Generell sind Ärzte verpflichtet, allgemeinmedizinische Unterlagen zu Patienten mindestens zehn Jahre aufzubewahren. Das Problem: Wichtige Impfungen liegen teils viel länger zurück. Und wer weiß noch, ob und wann und gegen was er in den 1980er oder 1990er Jahren geimpft wurde? «Wenn ich keine Unterlagen habe und sie sich auch nicht mehr auftreiben lassen, müsste ich dann eigentlich noch einmal eine Grundimmunisierung machen», sagt Lorenzen. Auffrischen reicht nicht.


Auch die Ständige Impfkommission (Stiko) am Robert Koch-Institut (RKI) rät: Fehlen Informationen über Impfungen, die für den Patienten empfohlen - also indiziert - sind, dann sollten sie nachgeholt werden. «Nur dokumentierte Impfungen gelten als durchgeführt.»


Digitale Lösungen könnten helfen


Abhilfe schafft womöglich die Anfang des Jahres ins Leben gerufene E-Patientenakte: Ab 2022 sollen Krankenversicherte dort auch ihre Impfdaten elektronisch hinterlegen können. So können diese Informationen nicht mehr samt Pass in irgendeiner Kiste verschwinden. Einige Krankenkassen bieten bereits einen E-Impfpass an.

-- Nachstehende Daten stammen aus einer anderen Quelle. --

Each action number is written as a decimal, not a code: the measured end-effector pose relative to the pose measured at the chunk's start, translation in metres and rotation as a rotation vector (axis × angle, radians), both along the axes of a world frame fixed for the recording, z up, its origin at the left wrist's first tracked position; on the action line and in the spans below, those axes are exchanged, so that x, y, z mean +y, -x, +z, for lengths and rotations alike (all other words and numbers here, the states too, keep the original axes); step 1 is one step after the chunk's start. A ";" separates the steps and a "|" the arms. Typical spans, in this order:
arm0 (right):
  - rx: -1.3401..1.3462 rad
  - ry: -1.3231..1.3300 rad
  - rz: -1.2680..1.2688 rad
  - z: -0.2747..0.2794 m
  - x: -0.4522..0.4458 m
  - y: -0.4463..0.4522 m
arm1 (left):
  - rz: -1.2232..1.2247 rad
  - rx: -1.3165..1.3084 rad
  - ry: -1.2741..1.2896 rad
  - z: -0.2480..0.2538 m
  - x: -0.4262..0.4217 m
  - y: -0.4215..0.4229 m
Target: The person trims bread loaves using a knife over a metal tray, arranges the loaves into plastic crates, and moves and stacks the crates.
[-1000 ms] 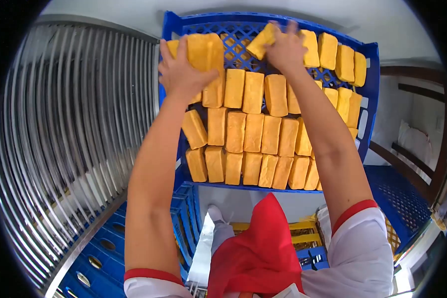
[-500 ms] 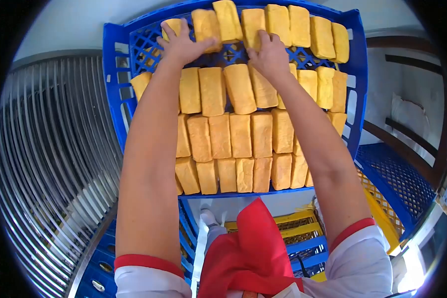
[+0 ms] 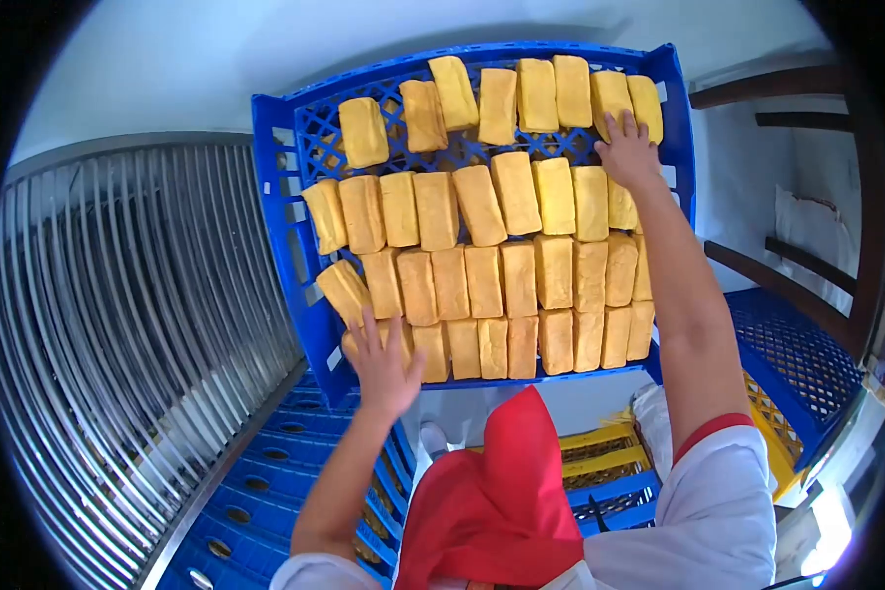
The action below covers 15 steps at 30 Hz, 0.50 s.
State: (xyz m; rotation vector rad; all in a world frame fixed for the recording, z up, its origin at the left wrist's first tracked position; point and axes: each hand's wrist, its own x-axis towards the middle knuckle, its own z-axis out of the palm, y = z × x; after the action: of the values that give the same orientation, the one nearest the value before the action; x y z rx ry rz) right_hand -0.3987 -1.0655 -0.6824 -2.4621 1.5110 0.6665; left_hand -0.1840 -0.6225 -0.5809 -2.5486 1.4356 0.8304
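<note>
Golden rectangular loaves (image 3: 482, 280) lie in rough rows inside a blue plastic crate (image 3: 277, 216). At the crate's near left corner, my left hand (image 3: 385, 374) has its fingers spread over the loaves of the front row, below a tilted loaf (image 3: 344, 290). Toward the far right, my right hand (image 3: 629, 152) touches the lower end of a back-row loaf (image 3: 612, 98), its fingers apart. The back row has gaps around its left loaf (image 3: 364, 132), where the crate's lattice floor shows.
A rack of metal bars (image 3: 147, 324) stands at the left, with blue slatted crates (image 3: 265, 472) below it. Yellow slats (image 3: 605, 452) show under the crate. On the right are a dark frame (image 3: 782, 285) and another blue crate (image 3: 796, 364).
My left hand has come down from the back row to the near left corner. My right hand has moved right along the back row. The back-row loaves now stand spread out side by side.
</note>
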 end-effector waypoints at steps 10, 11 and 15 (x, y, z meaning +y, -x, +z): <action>0.051 -0.157 -0.120 0.020 0.060 -0.105 | 0.429 0.151 -0.287 0.105 0.248 0.078; 0.083 -0.068 -0.105 0.019 0.065 -0.119 | 0.451 0.147 -0.280 0.113 0.255 0.082; -0.190 0.043 0.422 0.005 0.092 -0.159 | 0.697 0.183 -0.403 0.139 0.273 0.103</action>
State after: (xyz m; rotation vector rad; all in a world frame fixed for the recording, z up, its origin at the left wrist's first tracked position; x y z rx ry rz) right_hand -0.2401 -0.9739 -0.6779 -2.8120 0.9558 0.4441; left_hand -0.2874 -0.3497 -0.4424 -2.6755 0.2981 1.3009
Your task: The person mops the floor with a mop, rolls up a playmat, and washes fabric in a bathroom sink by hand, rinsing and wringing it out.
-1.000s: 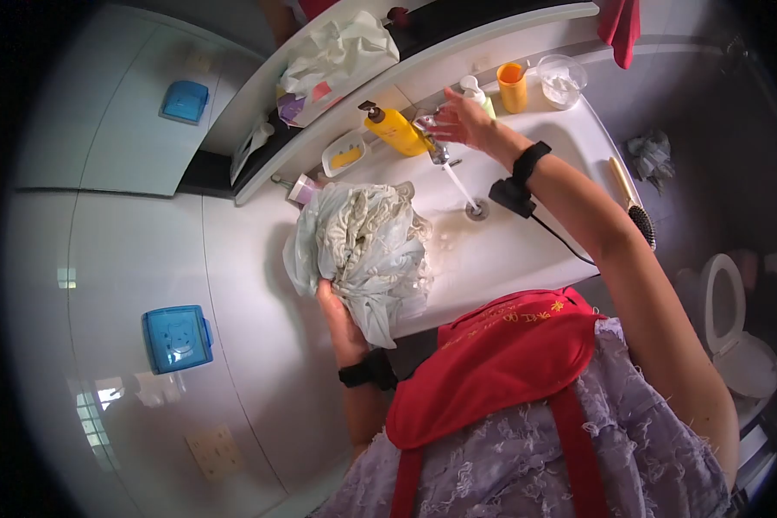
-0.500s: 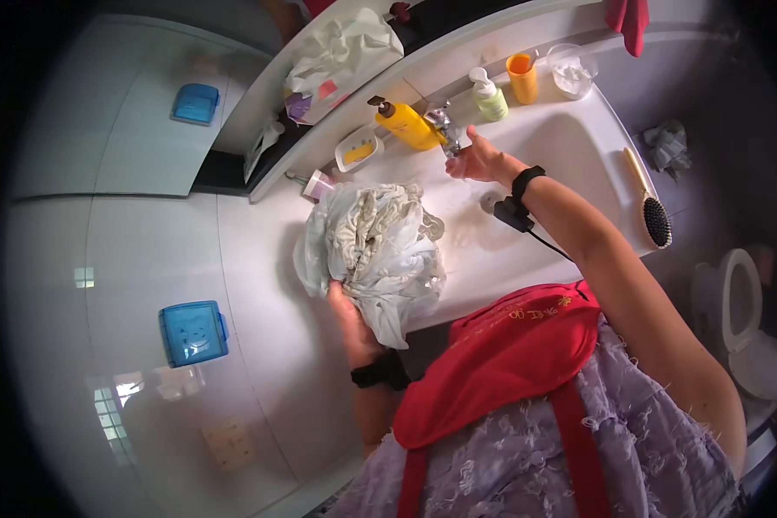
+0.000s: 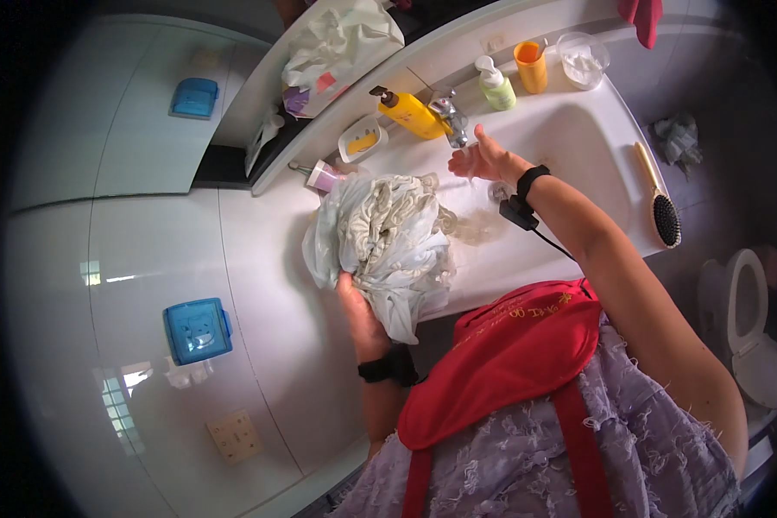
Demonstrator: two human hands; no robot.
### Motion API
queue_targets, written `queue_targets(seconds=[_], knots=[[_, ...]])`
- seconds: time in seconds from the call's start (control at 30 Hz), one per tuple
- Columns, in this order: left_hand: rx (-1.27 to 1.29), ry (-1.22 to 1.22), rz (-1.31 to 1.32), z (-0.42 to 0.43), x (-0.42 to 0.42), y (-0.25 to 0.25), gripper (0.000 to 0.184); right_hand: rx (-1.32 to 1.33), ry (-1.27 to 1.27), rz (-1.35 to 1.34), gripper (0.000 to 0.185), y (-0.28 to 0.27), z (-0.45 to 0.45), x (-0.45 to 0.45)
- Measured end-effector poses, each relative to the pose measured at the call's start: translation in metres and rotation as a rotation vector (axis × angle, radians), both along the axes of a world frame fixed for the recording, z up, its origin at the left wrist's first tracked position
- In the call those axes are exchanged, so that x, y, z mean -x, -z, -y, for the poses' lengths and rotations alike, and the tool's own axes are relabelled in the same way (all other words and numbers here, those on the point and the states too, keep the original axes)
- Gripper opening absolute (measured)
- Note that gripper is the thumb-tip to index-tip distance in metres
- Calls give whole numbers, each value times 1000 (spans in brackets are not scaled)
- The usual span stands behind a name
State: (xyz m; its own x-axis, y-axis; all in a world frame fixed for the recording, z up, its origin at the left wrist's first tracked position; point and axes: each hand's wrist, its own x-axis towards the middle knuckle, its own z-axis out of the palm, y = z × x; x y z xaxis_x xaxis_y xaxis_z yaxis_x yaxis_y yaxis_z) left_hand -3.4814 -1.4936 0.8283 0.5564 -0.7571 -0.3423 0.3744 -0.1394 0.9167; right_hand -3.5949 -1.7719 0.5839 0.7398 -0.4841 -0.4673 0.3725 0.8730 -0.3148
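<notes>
A bundle of pale, bunched cloth in a thin whitish plastic bag rests at the left end of the white sink. My left hand grips the bag's lower left side; its fingertips are partly hidden by the folds. Under the running metal faucet, my right hand is held with its fingers apart and nothing in it, and water runs over it. A yellow pump bottle stands just left of the faucet.
Behind the basin are a green pump bottle, an orange cup, a clear bowl and a soap dish. A purple-labelled tube lies left. A hairbrush rests on the right rim, with a toilet beyond.
My right hand has come down from beside the faucet handle into the water under the spout. My left hand keeps its hold on the bag. The view has shifted slightly.
</notes>
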Motion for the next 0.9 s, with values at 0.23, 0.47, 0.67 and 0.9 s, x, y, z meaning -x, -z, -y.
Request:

Der digitale und elektronisch speicherbare Impfpass befinde sich «bedauerlicherweise noch in den Kinderschuhen», ordnet Klaus Lorenzen ein. Ein Problem dabei: Für jede Arztpraxis sei die separate Anschaffung eines zusätzlichen Impfmoduls zur Verwendung zusammen mit dem Praxis-Verwaltungssystem erforderlich.


Wie ist es eigentlich bei der Covid-19-Impfung?


Bei einer Covid-19-Impfung erhalten Patienten laut Lorenzen momentan immer eine Impfbescheinigung. Das ist ein DIN-A4-Blatt, auf dem die erste und zweite Impfung gegen das Virus bestätigt werden. Lorenzen, der schon in Pflegeheimen gegen Covid-19 geimpft hat, trägt diese zusätzlich immer in den Impfpass ein - sofern der Patient ihn findet.


Laut dem Bayerischen Gesundheitsministerium wird «die Coronaschutzimpfung, wie jede andere Impfung auch, im Impfausweis oder in einer Impfbescheinigung dokumentiert.» Das deckt sich mit den Vorgaben zur Impfdokumentation im Infektionsschutzgesetz.